But by far, its main targets are Palestinians, particularly activists involved with
the global Boycott, Divestment, and Sanctions or BDS movement that works to
peacefully pressure Israel — similarly to South Africa in the 1980s — to obey
international law and respect Palestinians’ human rights. As the Intercept
reported in 2018, “While Canary Mission promotes itself as a group working
against anti-Semitism, the blacklist’s effective goal is to clamp down on
growing support for Palestine in the United States by intimidating and
tarnishing Palestinian rights advocates with the brush of bigotry.”
While
the FBI told the Intercept that it “only investigates activity which may
constitute a federal crime or pose a threat to national security,” this didn’t
match up with its actions. “If the FBI was concerned about criminal activity
among the student activists, its agents made no indication of that in the
interviews,” the Intercept reported. “They did, however, ask questions that
echoed far-right propaganda about unproven links between pro-Palestine activist
groups and militant groups.”
The
list itself has had a chilling effect on First Amendment rights, another
Intercept story reported. “A survey of over 60 people profiled on Canary
Mission, conducted by the group Against Canary Mission,
found that 43 percent of respondents said they toned down their activism
because of the blacklist, while 42 percent said they suffered acute anxiety
from being placed on the website.” Some have even received death threats.
“For
many otherwise unknown activists, a Canary Mission profile is their most
visible online presence,” Project Censored reported, “‘It’s the first thing
that comes up when you Google my name, the claim that I’m a terrorist supporter
and an extremist,’ one former activist on Palestinian issues told the
Intercept.”
“Beyond
Canary Mission,” Projected Censored noted, “a variety of pro-Israel
organizations that seek to suppress pro-Palestinian activism have pursued
litigation against chapters of Students for Justice in Palestine,” as reported
in The Nation by Lexi McMenamin. A highlighted example at UCLA demanded the release
of the names of speakers at a national conference, whose identities had been
protected “in order to prevent them from being put on no-fly lists, potentially
denied entry to other countries, or contacted by the FBI over their organizing
work.” In March 2021 a California judge
rejected that demand, noting that disclosure of their names “would violate
their rights to freedom of association, anonymous speech, and privacy.”
Project
Censored also cited a May 2021 federal court ruling that the state of Georgia
cannot compel groups or individuals who contract with public entities to
disavow support for the BDS movement against Israel, finding that the state’s
law “places an unconstitutional incidental burden on speech.” Georgia is one of 35 states with similar
anti-BDS laws or executive orders.
“Heightened
violence in Israel/Palestine in May 2021 has focused attention on powerful
pro-Israel media biases in US news coverage, but Canary Mission and legal efforts
to suppress pro-Palestinian activism have nonetheless received minimal
corporate news coverage,” Project Censored summarized, citing a handful of
exceptions, a New York Times and a Washington Post opinion, plus two New York Times articles “dating back to
2018, [that] made passing mention of Canary Mission, as a ‘shadowy
organization,’” But, Project Censored concluded, “Aside from this coverage,
major establishment news outlets have provided no substantive reports on the
role played by Canary Mission and other pro-Israel organizations in stifling
the First Amendment rights of pro-Palestinian activists.”

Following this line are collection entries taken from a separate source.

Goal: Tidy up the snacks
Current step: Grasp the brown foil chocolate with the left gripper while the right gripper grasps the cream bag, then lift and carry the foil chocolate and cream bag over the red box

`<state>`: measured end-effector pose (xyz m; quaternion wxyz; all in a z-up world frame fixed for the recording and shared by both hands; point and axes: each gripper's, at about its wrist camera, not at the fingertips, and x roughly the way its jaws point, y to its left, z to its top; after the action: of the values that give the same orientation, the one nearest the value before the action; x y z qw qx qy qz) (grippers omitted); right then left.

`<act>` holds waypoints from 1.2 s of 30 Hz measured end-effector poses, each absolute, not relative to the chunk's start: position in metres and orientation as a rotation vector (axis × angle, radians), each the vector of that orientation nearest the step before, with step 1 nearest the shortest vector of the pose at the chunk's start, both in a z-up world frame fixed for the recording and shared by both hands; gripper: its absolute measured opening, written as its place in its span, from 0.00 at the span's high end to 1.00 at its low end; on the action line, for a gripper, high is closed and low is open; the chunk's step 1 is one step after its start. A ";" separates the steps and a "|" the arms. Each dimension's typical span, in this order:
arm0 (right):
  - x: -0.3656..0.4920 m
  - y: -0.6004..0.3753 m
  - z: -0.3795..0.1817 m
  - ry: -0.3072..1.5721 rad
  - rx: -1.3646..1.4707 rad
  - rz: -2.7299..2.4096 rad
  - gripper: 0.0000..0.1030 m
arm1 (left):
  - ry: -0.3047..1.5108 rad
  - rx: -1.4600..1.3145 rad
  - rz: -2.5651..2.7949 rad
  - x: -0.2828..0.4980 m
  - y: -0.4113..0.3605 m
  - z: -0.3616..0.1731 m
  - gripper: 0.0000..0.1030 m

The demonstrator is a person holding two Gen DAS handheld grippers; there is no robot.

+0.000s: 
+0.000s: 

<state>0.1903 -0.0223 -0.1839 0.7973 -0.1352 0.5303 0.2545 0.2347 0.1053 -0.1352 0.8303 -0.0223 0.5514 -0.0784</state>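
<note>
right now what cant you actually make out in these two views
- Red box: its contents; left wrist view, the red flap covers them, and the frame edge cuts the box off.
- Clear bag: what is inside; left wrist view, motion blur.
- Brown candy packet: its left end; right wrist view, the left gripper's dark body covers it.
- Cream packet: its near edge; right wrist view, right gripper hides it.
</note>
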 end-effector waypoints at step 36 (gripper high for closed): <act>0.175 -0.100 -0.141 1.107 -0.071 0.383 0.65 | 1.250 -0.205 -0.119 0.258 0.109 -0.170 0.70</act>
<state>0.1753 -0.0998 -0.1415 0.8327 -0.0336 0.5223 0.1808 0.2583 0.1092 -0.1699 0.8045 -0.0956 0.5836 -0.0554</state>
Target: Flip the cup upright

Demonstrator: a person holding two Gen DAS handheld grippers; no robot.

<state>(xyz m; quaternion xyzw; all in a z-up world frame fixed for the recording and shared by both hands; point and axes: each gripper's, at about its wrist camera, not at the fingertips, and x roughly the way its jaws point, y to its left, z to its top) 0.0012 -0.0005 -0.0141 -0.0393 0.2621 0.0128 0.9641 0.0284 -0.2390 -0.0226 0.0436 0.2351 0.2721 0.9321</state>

7 Google’s Union-Busting Methods
Revealed
In
2018, Google dropped its long-time slogan, "Don't be evil" from its
code of conduct. In 2019, Google hired IRI Consultants, a union avoidance firm,
“amid a wave of unprecedented worker organizing at the company,” as Vice’s
Motherboard put it in January 2021, while reporting on leaked files from IRI
that provided a disturbing picture of how far Google may have strayed in its
willingness sabotage its workers’ rights. The 1935 National Labor Relations Act
makes it illegal for companies to spy on employees and guarantees workers the
right to organize and engage in collective bargaining. “Nevertheless,” Project
Censored noted, “companies like Google attempt to circumvent the law by hiring
union avoidance firms like IRI Consultants as independent contractors to engage
in surveillance and intimidation on their behalf.”
“[E]mployers
in the United States spend roughly $340 million on union avoidance consultants
each year,” Lauren Kaori Gurley reported for Motherboard, but their practices
are apparently so disreputable that IRI doesn’t identify its clients on its
website “beyond saying the firm has been hired by universities, renewable
energy companies, auto-makers, ‘the nation's largest food manufacturers,’ and
‘several top 10 worldwide retailers,’ she reported.
"Consultants
specialize in operating in the grey areas of the law," John Logan, a
Professor of Labor and Employment Studies at San Francisco State told Gurley.
"They’re not quite illegal but they’re sort of bending the law if they’re
not breaking it."
“The
[leaked] documents show that the firm collected incredibly detailed information
on 83 Seattle hospital employees, including their ‘personality, temperament,
motivations, ethnicity, family background, spouses’ employment, finances,
health issues, work ethic, job performance, disciplinary history, and
involvement in union activity in the lead-up to a union election,’” Project
Censored noted, “including descriptions of workers as ‘lazy,’ ‘impressionable,’
‘money oriented,’ and ‘a single mother.’”
The
documents Motherboard reported on didn’t come from Google, but from two
Seattle-based hospitals owned by Conifer Health Solutions, who hired IRI on the
sly — a common practice.
“Tracking
the union avoidance firms behind anti-union campaigns is intentionally made
difficult by firms that subcontract out work to other firms that hire
independent contractors to avoid federal reporting requirements laid out by the
Department of Labor and shield themselves from public scrutiny,” Motherboard
explained, adding that the union organizing the workers had no idea of IRI’s
involvement.
“Google
is not the only Big Tech company to enlist union avoidance consultants in
recent years. In fall 2020 and spring 2021, employees at Amazon’s massive
fulfillment center in Bessemer, Alabama launched a much-publicized unionization
effort,” Project Censored noted. “As John Logan detailed in a lengthy article
for LaborOnline, Amazon responded to the Bessemer drive by spending at least
$3,200 per day on anti-union consultants Russ Brown and Rebecca Smith and by
bringing in a second union-busting consulting firm,” as well as hiring “one of
the largest law firms in the country specializing in union avoidance.”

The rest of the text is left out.